[TASK PROMPT] Set out the listing word for word. End with the line that contains "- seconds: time".

[PROVIDED MATERIAL]
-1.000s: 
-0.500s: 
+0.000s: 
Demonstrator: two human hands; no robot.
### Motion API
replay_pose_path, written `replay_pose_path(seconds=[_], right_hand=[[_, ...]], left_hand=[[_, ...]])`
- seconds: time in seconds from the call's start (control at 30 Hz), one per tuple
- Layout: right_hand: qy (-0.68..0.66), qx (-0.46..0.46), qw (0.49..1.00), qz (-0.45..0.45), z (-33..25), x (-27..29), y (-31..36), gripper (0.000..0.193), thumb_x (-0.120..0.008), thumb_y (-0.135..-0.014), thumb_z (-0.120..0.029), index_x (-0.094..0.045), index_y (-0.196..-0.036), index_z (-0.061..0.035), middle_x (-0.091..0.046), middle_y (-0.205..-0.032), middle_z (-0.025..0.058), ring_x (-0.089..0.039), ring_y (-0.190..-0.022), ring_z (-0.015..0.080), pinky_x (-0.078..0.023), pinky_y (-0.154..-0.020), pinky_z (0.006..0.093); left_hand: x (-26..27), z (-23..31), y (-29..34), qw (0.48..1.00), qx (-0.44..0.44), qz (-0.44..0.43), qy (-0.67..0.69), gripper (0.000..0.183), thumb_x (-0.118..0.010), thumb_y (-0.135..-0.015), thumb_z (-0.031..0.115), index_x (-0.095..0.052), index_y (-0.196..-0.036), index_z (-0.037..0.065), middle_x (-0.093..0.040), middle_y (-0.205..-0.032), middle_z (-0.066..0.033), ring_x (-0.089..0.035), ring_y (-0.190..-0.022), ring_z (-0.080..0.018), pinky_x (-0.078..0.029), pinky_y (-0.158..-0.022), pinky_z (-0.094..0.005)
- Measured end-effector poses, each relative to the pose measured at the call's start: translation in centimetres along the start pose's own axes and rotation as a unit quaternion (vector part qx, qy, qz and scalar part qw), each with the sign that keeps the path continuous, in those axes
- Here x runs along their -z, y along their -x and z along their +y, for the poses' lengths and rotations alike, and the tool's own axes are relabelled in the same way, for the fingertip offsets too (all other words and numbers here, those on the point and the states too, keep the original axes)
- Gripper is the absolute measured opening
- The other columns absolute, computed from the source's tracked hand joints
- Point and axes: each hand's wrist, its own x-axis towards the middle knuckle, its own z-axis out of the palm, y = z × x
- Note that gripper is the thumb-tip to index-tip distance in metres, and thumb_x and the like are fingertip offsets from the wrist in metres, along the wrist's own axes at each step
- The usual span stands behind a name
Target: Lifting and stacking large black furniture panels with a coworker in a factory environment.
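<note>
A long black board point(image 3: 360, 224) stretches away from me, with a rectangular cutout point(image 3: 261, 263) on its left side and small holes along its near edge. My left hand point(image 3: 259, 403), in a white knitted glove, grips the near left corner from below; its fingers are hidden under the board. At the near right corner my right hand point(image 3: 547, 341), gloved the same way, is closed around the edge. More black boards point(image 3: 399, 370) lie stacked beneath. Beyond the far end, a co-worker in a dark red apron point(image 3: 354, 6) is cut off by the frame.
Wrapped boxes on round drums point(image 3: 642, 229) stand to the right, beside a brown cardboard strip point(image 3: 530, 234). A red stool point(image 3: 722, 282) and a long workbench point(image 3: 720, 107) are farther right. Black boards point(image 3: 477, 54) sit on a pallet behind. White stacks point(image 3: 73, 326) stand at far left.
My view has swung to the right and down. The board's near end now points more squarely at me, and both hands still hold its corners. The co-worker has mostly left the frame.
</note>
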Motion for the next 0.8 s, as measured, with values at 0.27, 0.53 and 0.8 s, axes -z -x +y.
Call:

[TASK ANSWER]
-1.000s: 
-0.500s: 
+0.000s: 
Demonstrator: two human hands; no robot.
### Motion API
replay_pose_path, written `replay_pose_path(seconds=[_], right_hand=[[_, ...]], left_hand=[[_, ...]])`
- seconds: time in seconds from the call's start (control at 30 Hz), one per tuple

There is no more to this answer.